BRIEF: Nothing in the data may be altered; copy it all exactly.
Segment Start: RECORDED INFORMATION
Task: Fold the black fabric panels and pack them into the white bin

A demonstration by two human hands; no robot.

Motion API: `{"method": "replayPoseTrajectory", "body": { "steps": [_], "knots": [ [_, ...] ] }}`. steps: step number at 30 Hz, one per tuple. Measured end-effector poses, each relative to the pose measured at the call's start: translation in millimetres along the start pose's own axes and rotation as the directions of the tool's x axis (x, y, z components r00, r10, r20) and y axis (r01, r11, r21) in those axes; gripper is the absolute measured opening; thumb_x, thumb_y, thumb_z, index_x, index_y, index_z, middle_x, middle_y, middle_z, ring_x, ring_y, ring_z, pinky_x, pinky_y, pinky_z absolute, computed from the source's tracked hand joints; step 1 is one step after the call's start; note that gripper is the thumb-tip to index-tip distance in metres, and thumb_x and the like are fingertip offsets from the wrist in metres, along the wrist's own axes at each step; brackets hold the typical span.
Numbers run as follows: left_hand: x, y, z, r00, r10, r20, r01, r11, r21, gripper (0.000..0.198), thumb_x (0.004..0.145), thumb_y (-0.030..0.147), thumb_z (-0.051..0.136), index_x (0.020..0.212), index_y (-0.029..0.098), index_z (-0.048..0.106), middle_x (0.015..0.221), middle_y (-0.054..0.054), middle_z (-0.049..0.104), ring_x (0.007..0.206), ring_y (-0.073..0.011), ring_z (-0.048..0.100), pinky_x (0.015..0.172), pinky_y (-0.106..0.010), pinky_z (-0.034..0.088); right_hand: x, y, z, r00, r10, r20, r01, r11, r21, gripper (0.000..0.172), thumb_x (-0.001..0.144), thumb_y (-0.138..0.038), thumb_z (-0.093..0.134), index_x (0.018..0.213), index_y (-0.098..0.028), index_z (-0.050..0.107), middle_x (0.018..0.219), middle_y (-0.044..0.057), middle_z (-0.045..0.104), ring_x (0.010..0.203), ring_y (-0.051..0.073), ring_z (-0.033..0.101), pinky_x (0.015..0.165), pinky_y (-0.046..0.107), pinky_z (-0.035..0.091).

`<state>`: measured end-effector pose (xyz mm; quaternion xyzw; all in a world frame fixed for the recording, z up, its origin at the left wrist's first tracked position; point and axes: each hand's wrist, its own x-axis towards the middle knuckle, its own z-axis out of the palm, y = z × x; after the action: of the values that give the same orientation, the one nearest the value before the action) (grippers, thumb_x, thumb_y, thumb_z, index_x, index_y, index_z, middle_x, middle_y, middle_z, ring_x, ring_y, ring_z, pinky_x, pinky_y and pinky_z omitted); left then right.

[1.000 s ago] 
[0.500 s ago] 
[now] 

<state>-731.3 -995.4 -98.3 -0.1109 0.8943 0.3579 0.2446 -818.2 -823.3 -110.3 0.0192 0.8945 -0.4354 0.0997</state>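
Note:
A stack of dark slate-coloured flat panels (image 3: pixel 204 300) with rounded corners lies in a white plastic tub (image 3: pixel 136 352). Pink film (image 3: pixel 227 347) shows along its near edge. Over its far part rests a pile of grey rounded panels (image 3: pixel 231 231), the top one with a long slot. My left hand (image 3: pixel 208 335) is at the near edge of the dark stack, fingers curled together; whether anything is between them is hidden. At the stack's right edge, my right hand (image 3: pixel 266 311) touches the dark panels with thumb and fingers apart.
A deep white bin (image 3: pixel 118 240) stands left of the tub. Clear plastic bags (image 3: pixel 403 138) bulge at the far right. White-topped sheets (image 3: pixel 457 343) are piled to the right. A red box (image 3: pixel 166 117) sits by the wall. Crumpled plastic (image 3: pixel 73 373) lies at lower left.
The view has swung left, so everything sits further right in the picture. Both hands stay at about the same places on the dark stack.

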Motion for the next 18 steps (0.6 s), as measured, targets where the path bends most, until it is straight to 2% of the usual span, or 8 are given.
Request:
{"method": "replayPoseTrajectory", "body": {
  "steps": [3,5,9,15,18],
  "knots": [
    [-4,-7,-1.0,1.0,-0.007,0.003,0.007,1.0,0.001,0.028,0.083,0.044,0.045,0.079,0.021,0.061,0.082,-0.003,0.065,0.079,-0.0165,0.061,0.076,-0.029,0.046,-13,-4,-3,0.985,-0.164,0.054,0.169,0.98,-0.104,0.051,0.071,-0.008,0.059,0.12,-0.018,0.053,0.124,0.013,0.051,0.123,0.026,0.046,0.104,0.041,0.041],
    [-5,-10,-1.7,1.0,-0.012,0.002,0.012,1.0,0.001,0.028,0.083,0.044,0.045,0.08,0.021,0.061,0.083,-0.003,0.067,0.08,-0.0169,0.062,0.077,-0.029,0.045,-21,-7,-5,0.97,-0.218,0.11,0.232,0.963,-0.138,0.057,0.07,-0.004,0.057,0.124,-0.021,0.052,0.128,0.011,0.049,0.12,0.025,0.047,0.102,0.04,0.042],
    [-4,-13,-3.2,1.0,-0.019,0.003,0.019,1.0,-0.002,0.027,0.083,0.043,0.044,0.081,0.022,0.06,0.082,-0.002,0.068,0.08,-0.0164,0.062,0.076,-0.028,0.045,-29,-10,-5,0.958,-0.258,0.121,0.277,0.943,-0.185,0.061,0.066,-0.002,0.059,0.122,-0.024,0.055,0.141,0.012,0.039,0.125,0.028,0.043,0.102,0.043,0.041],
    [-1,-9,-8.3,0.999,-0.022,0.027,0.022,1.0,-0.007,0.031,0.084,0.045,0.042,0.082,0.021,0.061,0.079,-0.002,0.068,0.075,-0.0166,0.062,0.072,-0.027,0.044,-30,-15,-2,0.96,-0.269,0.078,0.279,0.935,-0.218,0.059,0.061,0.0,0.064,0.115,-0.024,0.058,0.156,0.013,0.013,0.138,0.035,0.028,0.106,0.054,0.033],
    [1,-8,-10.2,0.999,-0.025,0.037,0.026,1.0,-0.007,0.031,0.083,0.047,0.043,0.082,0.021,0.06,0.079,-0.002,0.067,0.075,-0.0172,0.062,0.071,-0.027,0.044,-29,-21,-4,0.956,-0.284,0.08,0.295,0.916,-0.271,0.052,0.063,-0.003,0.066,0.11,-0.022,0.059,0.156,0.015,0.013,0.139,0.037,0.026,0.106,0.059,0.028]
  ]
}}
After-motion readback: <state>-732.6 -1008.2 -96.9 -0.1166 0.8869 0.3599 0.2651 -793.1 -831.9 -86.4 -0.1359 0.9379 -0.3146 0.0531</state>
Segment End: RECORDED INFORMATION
RESPONSE AREA:
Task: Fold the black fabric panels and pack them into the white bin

A demonstration by two human hands; no robot.

Motion API: `{"method": "replayPoseTrajectory", "body": { "steps": [_], "knots": [ [_, ...] ] }}`. steps: step number at 30 Hz, one per tuple. Measured end-effector poses, each relative to the pose measured at the call's start: translation in millimetres along the start pose's own axes and rotation as the directions of the tool's x axis (x, y, z components r00, r10, r20) and y axis (r01, r11, r21) in those axes; gripper is the absolute measured opening; thumb_x, thumb_y, thumb_z, index_x, index_y, index_z, middle_x, middle_y, middle_z, ring_x, ring_y, ring_z, pinky_x, pinky_y, pinky_z absolute, computed from the source's tracked hand joints; step 1 is one step after the call's start; note that gripper is the thumb-tip to index-tip distance in metres, and thumb_x and the like are fingertip offsets from the wrist in metres, along the wrist's own axes at each step; brackets hold the typical span.
Numbers run as follows: left_hand: x, y, z, r00, r10, r20, r01, r11, r21, gripper (0.000..0.198), thumb_x (0.004..0.145), thumb_y (-0.030..0.147), thumb_z (-0.051..0.136), index_x (0.020..0.212), index_y (-0.029..0.098), index_z (-0.048..0.106), middle_x (0.015..0.221), middle_y (-0.054..0.054), middle_z (-0.049..0.104), ring_x (0.007..0.206), ring_y (-0.073..0.011), ring_z (-0.048..0.100), pinky_x (0.015..0.172), pinky_y (-0.106..0.010), pinky_z (-0.034..0.088); right_hand: x, y, z, r00, r10, r20, r01, r11, r21, gripper (0.000..0.172), thumb_x (-0.001..0.144), thumb_y (-0.138..0.038), thumb_z (-0.093..0.134), index_x (0.018..0.213), index_y (-0.098..0.028), index_z (-0.050..0.107), middle_x (0.018..0.219), middle_y (-0.044..0.057), middle_z (-0.045..0.104), ring_x (0.010..0.203), ring_y (-0.051..0.073), ring_z (-0.033..0.101), pinky_x (0.015..0.165), pinky_y (-0.046..0.107), pinky_z (-0.035..0.091).

`<state>`: measured end-effector pose (xyz mm; quaternion xyzw; all in a world frame fixed for the recording, z up, its origin at the left wrist's first tracked position; point and axes: each hand's wrist, its own x-axis towards the middle knuckle, its own z-axis out of the palm, y = z × x; after the action: of the values that give the same orientation, the one nearest the value before the action) (grippers, thumb_x, thumb_y, thumb_z, index_x, index_y, index_z, middle_x, middle_y, middle_z, ring_x, ring_y, ring_z, pinky_x, pinky_y and pinky_z omitted); left then right.

[1.000 s ago] 
[0.500 s ago] 
[now] 

<state>-731.3 -995.4 -98.3 -0.1109 0.8943 0.3579 0.2446 -818.2 -823.3 -110.3 0.0192 0.8945 -0.4354 0.0997</state>
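Note:
A stack of dark slate-coloured flat panels (image 3: pixel 204 300) with rounded corners lies in a white plastic tub (image 3: pixel 136 352). Pink film (image 3: pixel 227 347) shows along its near edge. Over its far part rests a pile of grey rounded panels (image 3: pixel 231 231), the top one with a long slot. My left hand (image 3: pixel 208 335) is at the near edge of the dark stack, fingers curled together; whether anything is between them is hidden. At the stack's right edge, my right hand (image 3: pixel 266 311) touches the dark panels with thumb and fingers apart.
A deep white bin (image 3: pixel 118 240) stands left of the tub. Clear plastic bags (image 3: pixel 403 138) bulge at the far right. White-topped sheets (image 3: pixel 457 343) are piled to the right. A red box (image 3: pixel 166 117) sits by the wall. Crumpled plastic (image 3: pixel 73 373) lies at lower left.
The view has swung left, so everything sits further right in the picture. Both hands stay at about the same places on the dark stack.
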
Motion for the next 18 steps (0.6 s), as measured, targets where the path bends most, until it is straight to 2% of the usual span, or 8 are given.
Request:
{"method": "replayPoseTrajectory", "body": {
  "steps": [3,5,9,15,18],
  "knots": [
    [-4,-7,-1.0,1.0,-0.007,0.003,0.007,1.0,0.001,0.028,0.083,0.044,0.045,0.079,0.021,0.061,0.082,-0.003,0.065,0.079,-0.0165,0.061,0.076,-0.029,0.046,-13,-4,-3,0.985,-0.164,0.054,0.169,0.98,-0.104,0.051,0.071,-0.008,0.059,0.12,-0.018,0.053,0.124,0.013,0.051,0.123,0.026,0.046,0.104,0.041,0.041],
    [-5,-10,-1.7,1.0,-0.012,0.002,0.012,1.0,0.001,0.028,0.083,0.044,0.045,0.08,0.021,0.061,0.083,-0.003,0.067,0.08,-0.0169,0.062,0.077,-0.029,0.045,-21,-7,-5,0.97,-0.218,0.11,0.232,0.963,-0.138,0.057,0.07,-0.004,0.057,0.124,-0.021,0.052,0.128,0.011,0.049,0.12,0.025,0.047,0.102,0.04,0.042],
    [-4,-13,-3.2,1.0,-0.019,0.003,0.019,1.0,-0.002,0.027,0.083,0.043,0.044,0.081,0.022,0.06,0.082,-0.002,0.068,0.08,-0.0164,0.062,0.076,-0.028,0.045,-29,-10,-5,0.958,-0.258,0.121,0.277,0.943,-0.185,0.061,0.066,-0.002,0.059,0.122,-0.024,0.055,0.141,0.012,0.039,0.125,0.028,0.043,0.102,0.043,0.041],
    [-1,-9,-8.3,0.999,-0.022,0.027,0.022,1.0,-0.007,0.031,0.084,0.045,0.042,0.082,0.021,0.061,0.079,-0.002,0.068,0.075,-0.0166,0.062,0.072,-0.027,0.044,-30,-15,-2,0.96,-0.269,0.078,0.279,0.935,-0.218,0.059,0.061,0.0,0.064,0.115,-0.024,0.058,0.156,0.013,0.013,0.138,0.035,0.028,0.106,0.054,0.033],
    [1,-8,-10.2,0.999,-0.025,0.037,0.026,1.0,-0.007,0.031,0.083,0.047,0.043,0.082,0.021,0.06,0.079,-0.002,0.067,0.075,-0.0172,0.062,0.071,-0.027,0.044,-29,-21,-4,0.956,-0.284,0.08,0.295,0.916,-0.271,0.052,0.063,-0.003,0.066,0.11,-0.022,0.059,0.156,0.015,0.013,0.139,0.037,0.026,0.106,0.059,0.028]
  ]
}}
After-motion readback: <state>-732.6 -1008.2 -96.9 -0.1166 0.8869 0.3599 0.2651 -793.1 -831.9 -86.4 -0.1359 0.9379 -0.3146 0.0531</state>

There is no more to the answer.